As I mentioned above, almost all of the intermediate to long term indicators I follow are in the same condition as two weeks ago.  If you’re interested in the details you can read this post. A few short term indicators have changed a bit with the most notable being our Twitter sentiment indicator.

Twitter sentiment for the S&P 500 Index (SPX) printed some fairly negative readings (-17) on the daily indicator when the market failed near 1730 and made a quick drop below the 1700 level. Since the initial break lower daily sentiment is now recovering as traders on Twitter are getting more comfortable with falling prices.  Many tweets mention the current budget battle, but have a bias toward a positive outcome.  This is reflected in positive daily readings even though price is declining.

Smoothed sentiment has been dragged down by the large negative daily prints.  It has now fallen below zero and broken the uptrend line created out of the August lows.  As I mentioned when the consolidation warning was cleared on 9/10/13, I prefer divergences (or peaks and valleys) in sentiment to be at least 3 weeks apart to create a trend.  This is largely a result of the fact that people tend to change their bias slowly over time.  Since the last two valleys aren’t quite three weeks apart I’m willing to give smoothed sentiment a little more room and redraw the trend line if a valley is created above the 9/3/13 low.  It will only take a few low positive daily readings (+5) to turn smoothed sentiment up over the next several days.

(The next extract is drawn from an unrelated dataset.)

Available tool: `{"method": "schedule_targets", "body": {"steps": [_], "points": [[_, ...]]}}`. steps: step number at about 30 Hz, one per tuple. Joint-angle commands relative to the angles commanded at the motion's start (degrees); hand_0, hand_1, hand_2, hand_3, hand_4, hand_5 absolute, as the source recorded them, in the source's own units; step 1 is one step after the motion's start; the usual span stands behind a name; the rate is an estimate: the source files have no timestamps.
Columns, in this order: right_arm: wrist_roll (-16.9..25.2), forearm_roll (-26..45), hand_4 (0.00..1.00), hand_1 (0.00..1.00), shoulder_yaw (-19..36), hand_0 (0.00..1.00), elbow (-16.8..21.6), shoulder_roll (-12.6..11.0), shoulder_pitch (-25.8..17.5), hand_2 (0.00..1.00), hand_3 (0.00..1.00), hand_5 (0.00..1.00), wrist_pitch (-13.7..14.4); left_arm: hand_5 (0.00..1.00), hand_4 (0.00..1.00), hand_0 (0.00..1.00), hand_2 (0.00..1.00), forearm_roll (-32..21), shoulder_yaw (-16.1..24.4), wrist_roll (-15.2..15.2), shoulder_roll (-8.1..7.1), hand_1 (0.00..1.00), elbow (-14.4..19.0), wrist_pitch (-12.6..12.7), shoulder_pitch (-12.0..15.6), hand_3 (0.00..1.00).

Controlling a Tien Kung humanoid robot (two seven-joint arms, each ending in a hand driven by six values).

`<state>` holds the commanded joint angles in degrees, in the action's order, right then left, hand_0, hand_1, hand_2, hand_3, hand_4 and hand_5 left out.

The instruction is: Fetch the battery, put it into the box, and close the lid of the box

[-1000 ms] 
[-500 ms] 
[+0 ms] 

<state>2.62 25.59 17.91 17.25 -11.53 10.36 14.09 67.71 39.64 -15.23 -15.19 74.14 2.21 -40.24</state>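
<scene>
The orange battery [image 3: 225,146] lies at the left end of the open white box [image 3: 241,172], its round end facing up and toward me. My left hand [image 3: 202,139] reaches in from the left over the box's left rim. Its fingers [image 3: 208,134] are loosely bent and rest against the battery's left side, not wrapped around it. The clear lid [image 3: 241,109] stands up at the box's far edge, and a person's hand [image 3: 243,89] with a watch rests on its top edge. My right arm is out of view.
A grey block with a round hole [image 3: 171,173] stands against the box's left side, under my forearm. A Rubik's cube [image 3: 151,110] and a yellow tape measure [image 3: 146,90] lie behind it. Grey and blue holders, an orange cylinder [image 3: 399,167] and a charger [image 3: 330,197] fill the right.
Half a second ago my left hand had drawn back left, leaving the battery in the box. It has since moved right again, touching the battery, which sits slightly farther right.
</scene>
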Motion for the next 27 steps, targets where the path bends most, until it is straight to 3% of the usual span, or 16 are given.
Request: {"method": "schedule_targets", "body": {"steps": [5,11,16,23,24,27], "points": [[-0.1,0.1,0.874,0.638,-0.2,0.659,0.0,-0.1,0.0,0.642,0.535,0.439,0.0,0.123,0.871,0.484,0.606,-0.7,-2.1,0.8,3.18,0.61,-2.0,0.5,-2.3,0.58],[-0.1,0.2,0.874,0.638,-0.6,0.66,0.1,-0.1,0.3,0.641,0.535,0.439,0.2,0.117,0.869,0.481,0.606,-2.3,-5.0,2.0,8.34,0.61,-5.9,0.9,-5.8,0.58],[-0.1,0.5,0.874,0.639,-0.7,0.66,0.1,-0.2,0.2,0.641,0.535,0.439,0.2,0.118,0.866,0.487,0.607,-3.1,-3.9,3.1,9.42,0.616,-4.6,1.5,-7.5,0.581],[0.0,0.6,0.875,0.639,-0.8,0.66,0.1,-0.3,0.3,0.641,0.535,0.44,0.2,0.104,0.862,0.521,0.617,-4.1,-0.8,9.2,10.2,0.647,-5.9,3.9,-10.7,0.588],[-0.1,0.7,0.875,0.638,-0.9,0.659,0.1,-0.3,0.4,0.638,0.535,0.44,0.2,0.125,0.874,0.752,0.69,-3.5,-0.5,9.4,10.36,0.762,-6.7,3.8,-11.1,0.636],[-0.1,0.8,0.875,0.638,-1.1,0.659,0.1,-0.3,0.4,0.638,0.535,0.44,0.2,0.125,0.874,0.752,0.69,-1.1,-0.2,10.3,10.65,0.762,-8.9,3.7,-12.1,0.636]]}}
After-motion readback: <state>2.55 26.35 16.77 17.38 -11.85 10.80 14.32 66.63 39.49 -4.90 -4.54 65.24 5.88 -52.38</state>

This is another indication that market participants aren’t too concerned yet.

Support and resistance levels generated from the Twitter stream coiled even tighter this past week.  The vast majority of tweets below the market target 1680 on SPX as support.  Above the market the most tweeted level is 1700 with a tiny cluster near 1710.  No other level generated a significant amount of interest.  This makes the range extremely important.  All the white space above 1700 and below 1680 show market participants waiting so a break of the range should see prices move quickly the same direction.

Sector sentiment is showing a convincing rotation to safety this past week.  As we mentioned the previous week, when all of the sectors are showing a positive bias it indicates the beginning of rotation and has marked the last few short term tops.  The sectors continue to follow the same pattern as the last two tops where they were all positive, then moved to a defensive posture.  This suggests that we’ve still got a bit more downside ahead of us.

From a sentiment perspective, the market is tightly coiled at a make or break point.  Traders are targeting a very narrow range, smoothed sentiment is at an inflection point, and the sectors show defensiveness by investors.  Watch the range as it will most likely be your first indication of the next direction.


Intermediate and long term indicators suggest the market should go higher, while short term indicators are showing that a bit more weakness may be ahead.  The perception of risk is rising, but not to warning levels.  This environment requires patience to wait until market internals warrant a change.  As a result, we’ll stick to our game plan and keep our core portfolios 100% long unless our market risk indicator signals.